Das Steuergerät im Zigarettenautomaten meines Vertrauens jedenfalls funktioniert hervorragend. Entgegen der landläufigen Meinung regelt diese Einheit das Einlesen meiner Kontokarte und den korrekten Auswurf  der gewählten Marke. Wer glaubt, dieses Gerät lege den Steuersatz fest, hat meine Theorie vom Untergang des Abendlandes noch nicht begriffen. Der Steuersatz ist in Ordnung. Er liegt bei rund 73% des Verkaufspreises und setzt sich – beispielsweise bei einer Schachtel Zigaretten für 5 Euro – zusammen aus 2,85 Euro Tabaksteuer und 0,80 Euro Mehrwertsteuer. Der Rest – 1,35 Euro – ist Zigarette.
Der Untergang des Abendlandes liegt im Automaten an sich begründet. Wer jetzt im Morgenland anfängt, hämisch, voller Vor- und Schadenfreude die Hände reibend, zu überlegen, an welchem Mittelmeerstrand er – bei postapokalyptischen Grundstückspreisen – seinen prächtigen Sommerpalast errichten werde, der halte gleich wieder inne: Die Theorie des Untergangs gilt von null Uhr null bis Mitternacht und überall. Es gibt ja auch überall Automaten.

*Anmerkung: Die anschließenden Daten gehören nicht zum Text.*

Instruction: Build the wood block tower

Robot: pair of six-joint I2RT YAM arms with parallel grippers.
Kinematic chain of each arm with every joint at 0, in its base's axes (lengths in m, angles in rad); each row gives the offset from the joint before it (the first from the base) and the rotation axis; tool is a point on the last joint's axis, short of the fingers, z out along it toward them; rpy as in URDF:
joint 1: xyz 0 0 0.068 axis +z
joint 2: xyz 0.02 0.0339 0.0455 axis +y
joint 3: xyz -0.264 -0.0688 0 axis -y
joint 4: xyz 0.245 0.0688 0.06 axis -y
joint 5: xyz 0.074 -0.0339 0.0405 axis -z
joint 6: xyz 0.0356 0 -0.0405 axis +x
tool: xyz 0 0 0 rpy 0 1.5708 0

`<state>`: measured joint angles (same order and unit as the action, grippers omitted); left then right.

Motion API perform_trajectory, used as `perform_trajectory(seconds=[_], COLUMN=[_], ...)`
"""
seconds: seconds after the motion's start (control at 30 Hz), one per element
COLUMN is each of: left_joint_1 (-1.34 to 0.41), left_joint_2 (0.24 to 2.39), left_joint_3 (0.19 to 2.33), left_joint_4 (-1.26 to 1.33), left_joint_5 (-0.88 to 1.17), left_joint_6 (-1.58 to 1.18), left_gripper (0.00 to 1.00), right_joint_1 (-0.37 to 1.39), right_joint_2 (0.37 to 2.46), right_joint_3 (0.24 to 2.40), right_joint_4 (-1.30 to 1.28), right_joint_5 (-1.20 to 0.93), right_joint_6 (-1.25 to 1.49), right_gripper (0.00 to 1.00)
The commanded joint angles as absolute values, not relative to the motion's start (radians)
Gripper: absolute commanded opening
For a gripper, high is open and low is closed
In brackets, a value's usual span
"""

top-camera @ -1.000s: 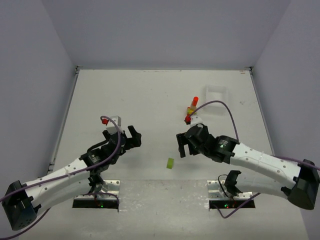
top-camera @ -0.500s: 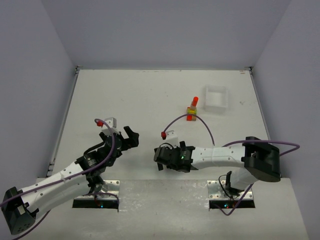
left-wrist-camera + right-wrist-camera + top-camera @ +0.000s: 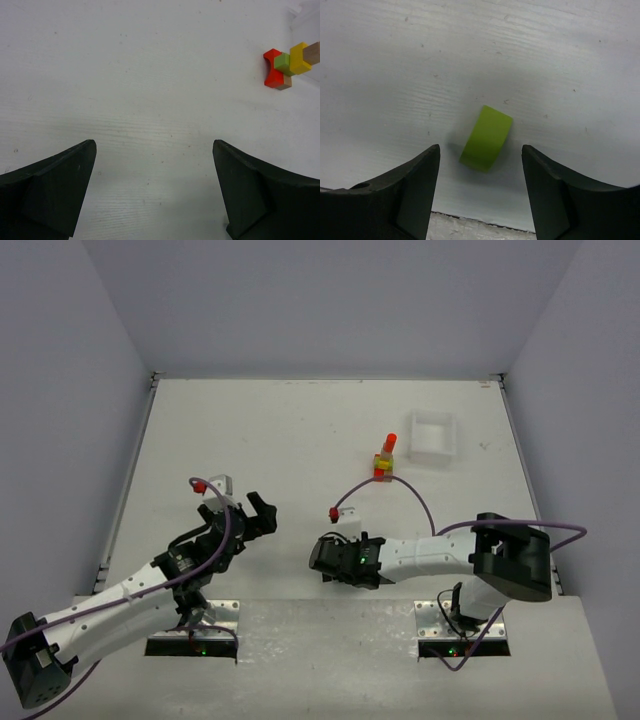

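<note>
The tower is a narrow stack of red, yellow, green and brown blocks at the right middle of the table; the left wrist view shows it far off at the upper right. A lime green half-round block lies on the table near the front edge. My right gripper is open and low over it, one finger on each side, not touching. In the top view the right gripper hides that block. My left gripper is open and empty over bare table.
A white rectangular tray stands just right of the tower, at the back right. The table's front edge runs just below the green block. Purple cables loop above both wrists.
My right arm swung from beside the tower down and left to the green block near the front edge, then settled over it. My left arm drew back slightly.
</note>
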<state>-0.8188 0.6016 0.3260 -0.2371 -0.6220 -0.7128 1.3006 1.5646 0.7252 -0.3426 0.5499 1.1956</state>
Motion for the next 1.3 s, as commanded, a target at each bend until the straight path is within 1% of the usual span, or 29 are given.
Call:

Automaten sparen Zeit und Bewegungsenergie – und damit natürlich ebenso Geld. Ich könnte als Raucher im Kaffeehaus festfrieren, müsste nur ab und zu vor die Tür, um eine durchzuziehen – und käme dabei wie automatisch am Automaten vorbei, der meinen Nachschub bereit hält. Der Weg zum Tabakladen – und zurück – dauerte mindestens sieben Minuten, die Beine und Arme müssten bewegt werden (was, Expertenrufen aus Krankenkassen zufolge, nicht ungesund wäre und speziell Rauchern zu empfehlen), und im Laden wäre zumindest ein Minimum an sprachlicher Kommunikation nötig, falls der Raucher nicht in der Lage ist, präzise zu deuten und die Anzahl der gewünschten Schachteln mit Fingern zu vermitteln – ein Haufen Zeit und Bewegungsenergie.

Die Geschichte mit dem Geld funktioniert folgendermaßen: Während der Mensch im Tabakladen für eine Schachtel meiner favorisierten Zigaretten 4,90 Euro verlangt, nimmt der Automat meines Vertrauens die runde Summe von 5 Euro – mit einem weiteren Unterschied: Die Ladenschachtel enthält 19 Stäbchen, die Automatenschachtel wartet mit 20 Stück auf. Jetzt können Sie rechnen: Dass die automatische Zigarette exakt 0,25 Euro kostet, schaffen wir noch im Kopf. Die Überraschung aber liefert der Taschenrechner: Die erlaufene Zigarette kostet 0,25789 Euro, ist also wesentlich teurer; daraus folgt: Der Automat hilft uns sogar Geld sparen – was zu beweisen war.

Geld, Zeit, Energie: Ich freue mich auf dem Tag, an dem das Steuergerät in meinem Automaten mal nicht so funktioniert, wie es soll, und stattdessen berechnet, mit wie vielen Zigaretten aus dem Automaten ich 0,00789 Euro sparen muss, damit der Mensch im Tabakladen, wenn er denn schon eingespart werden soll, auch was wert ist – und wie lange das erwartungsgemäß dauern wird.

Die Antwort ist einfach: bis zum Untergang des Abendlandes. Grob geschätzt.